Аполлон, довольный только что удачно, а главное, вовремя, проведенной операцией даже не обиделся.
– Чёрт, где ж выпить взять? – размышлял уже сам с собой Антон, поднимая коромысло с вёдрами на плечо.
– Ну уж не знаю. Это твои проблемы, – сказал Аполлон сочувственно, продолжая радоваться в душе тому, как ловко вышел из положения.
– Да мои… – проворчал Антон и зателепался к проходной, расплёскивая бардяно-спиртовую смесь из болтающихся на коромысле вёдер.
Когда Аполлон с ведром воды уже пересёк дорогу и подходил к своей кадепе, навстречу ему из-за угла выскочил возбуждённый Антон с коромыслом и пустыми бардяными вёдрами в руке. Он не шёл, а, скорее, бежал в сторону проходной. В свете фонаря, висевшего на столбе, Аполлону бросился в глаза его радостно-озабоченный вид.
– Что, решил ещё барды принести? – спросил его весело Аполлон.
– Угу, – буркнул на бегу Антон, уже пересекая дорогу.
Посреди ночи Аполлон проснулся по нужде. Натянул брюки, взял фонарик и вышел на улицу.
Свернув за сараи и направившись к уборной, он вдруг услышал позади себя топот ног. Прижался к сараям,
На дорожке между домами, с той стороны, откуда только что вышел Аполлон, появился Антон с тяжёлыми вёдрами на коромысле на плече, и, пошатываясь, пронёсся мимо сараев, в сторону расположенных за ними погребов.

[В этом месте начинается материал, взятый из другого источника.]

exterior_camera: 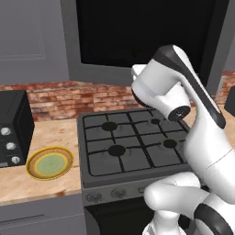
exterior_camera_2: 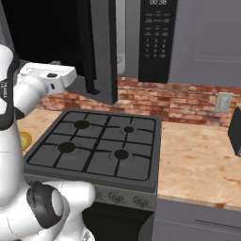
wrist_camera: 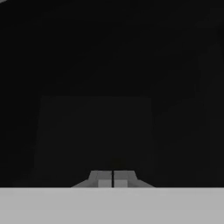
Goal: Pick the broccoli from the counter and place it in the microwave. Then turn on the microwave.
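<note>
The microwave (exterior_camera_2: pixel 157 40) hangs above the stove. Its door (exterior_camera_2: pixel 101 52) stands part open, and a strip of grey interior with the white turntable (exterior_camera_2: pixel 121 61) shows beside the black keypad. My gripper (wrist_camera: pixel 113 179) is shut with nothing between its fingertips and points straight at the door's black glass (wrist_camera: pixel 96 131), close to it. In the right base view my white hand (exterior_camera_2: pixel 49 77) reaches toward the door's outer face from the left. The door's glass (exterior_camera: pixel 147 32) is behind my arm in the left base view. The broccoli is out of view.
A yellow-rimmed green plate (exterior_camera: pixel 49 163) lies on the tan counter (exterior_camera: pixel 55 133) left of the dark gas stove (exterior_camera: pixel 133 142). A small black oven with silver knobs (exterior_camera: pixel 13 126) stands at the far left. Right of the stove, the counter (exterior_camera_2: pixel 197 150) runs to a dark object (exterior_camera_2: pixel 235 129).
</note>
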You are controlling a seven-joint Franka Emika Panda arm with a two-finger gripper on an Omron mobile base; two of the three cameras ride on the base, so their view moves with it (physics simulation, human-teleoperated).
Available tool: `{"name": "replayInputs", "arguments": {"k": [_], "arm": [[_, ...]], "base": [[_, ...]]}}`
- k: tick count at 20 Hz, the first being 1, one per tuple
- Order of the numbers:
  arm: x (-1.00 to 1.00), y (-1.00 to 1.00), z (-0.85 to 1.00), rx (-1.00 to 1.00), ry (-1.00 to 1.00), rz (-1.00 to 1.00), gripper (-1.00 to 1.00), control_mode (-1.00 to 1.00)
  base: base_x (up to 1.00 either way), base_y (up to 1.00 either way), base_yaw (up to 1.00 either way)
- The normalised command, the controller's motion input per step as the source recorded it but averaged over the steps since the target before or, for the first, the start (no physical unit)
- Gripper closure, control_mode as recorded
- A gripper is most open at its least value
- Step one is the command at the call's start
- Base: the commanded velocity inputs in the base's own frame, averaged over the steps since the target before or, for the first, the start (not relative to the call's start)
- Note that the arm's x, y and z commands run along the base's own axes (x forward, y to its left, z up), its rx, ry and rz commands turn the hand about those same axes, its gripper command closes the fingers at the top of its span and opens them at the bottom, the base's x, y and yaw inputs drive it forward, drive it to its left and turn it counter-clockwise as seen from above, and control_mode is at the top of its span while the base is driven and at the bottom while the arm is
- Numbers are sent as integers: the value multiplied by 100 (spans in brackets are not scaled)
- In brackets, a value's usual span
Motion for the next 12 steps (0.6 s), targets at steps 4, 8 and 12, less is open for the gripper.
{"name": "replayInputs", "arguments": {"k": [4,8,12], "arm": [[-13,54,60,14,42,-20,100,-100],[-3,66,64,14,39,-19,100,-100],[0,77,73,16,34,-21,100,-100]], "base": [[0,0,0],[0,0,0],[0,0,0]]}}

– Что это он? – недоумённо пожал плечами Аполлон. – Опять, что ли, белая горячка?
Позабыв о своей нужде, Аполлон, крадучись, поспешил за Антоном.

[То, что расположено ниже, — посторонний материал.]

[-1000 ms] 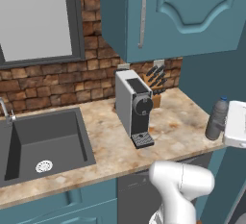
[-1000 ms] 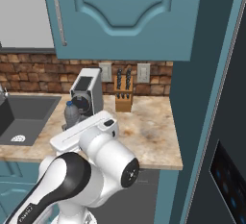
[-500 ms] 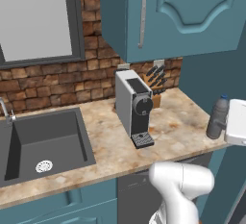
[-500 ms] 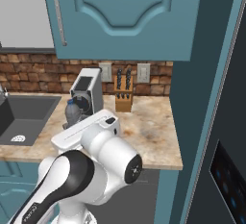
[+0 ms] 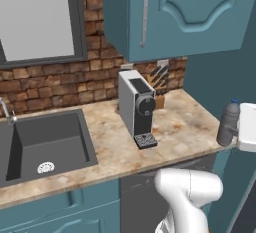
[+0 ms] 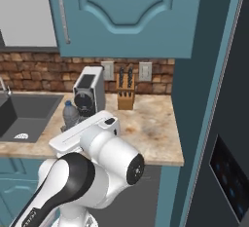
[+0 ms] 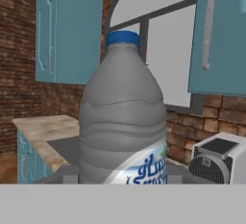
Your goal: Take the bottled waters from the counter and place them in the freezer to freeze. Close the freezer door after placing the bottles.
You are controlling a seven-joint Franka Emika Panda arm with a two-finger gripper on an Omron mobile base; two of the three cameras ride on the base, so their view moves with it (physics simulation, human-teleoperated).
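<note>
1. Grey-blue bottle [image 7: 122, 122] stood upright directly ahead of the hand, close against the camera, blue cap up.
2. Gripper [image 5: 240, 129] closed narrowly about that bottle at the right edge of the counter [image 5: 190, 127].
3. Beyond: coffee machine [image 5: 136, 106], knife block [image 6: 126, 94], sink [image 5: 45, 142].

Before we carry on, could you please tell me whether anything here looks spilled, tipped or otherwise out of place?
Nothing stands out. The grey plastic water bottle with a blue cap is upright at the claw, and the grey coffee machine stands square on the marbled tan counter.
</note>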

Подойдя к большому, длинному, крытому землёй, сооружению – погребу, рассчитанному на несколько семей, Антон снял вёдра с коромысла и скрылся с ними в общей входной двери погреба.
Аполлон подкрался к двери, прислушался. Из двери послышались звуки выливаемой из вёдер жидкости. Затем послышались приближающиеся шаги.
Аполлон спрятался за открытой дверью погреба.
Антон вышел из погреба, довольно хихикнул, подобрал лежавшее на земле коромысло и поспешил в обратный путь.
Когда он скрылся из виду, Аполлон вышел из укрытия, включил фонарик и вошёл в погреб.
В общем "предбаннике" в длинной бетонной стене было пять раскрытых настежь дверей. Аполлон вошёл в одну из них, подсвечивая фонариком.
На полках стояли стеклянные банки с разносолами. На полу, в отгороженном досками закроме – картошка. Рядом с закромом стояли три деревянные бочки. Аполлон принюхался, подошёл к бочкам. Посветил в одну из них. Бочка до краёв была наполнена бардой. В двух остальных тоже была барда. Аполлон направился в другой погреб…
Выйдя из общей двери наружу, Аполлон остановился в раздумье, словно рыцарь на распутье. Губы его непроизвольно шевелились:
– Точно, белая горячка. На этот раз – приступ небывалого трудолюбия. Это ж надо, бедняга работает всю ночь – натаскал почти полтора десятка бочек барды… Они ж бардой провоняются… Как же потом люди будут в них огурцы с капустой солить?..
Аполлон в задумчивости возвратился к туалету. Пока он, наконец, делал то, для чего, собственно, и проснулся, соображал, как же поступить. "Что же делать? Сбегать за Бобрихой? А может, не надо? Вроде, не буянит… Может быть, пройдёт и так… А то спугнёшь, может, хуже будет… Ещё опять кого-нибудь коромыслом по голове… Лучше не надо".
Снаружи послышался топот ног.
"Бедолага, ещё принёс".
А рано утром на центральной площади посёлка разыгралась настоящая трагикомедия. В самые оживлённые утренние часы, когда пастухи – пастухами по очереди были все обладатели крупного рогатого скота, – собирая поселковое стадо, прогоняли его через площадь, а остальное население таскало барду, на площадь выскочила здоровенная чёрно-белая корова Антона и, кидаясь с рёвом во все стороны, стала всё крушить на своём непредсказуемом пути. Бросались врассыпную бардоносы, спасаясь от её рогов и копыт кто куда, летели с грохотом пустые и катились, изливая барду, бывшие полные вёдра, трещали окрестные заборы, металась по площади с рёвом и мычанием крупная рогатая скотина.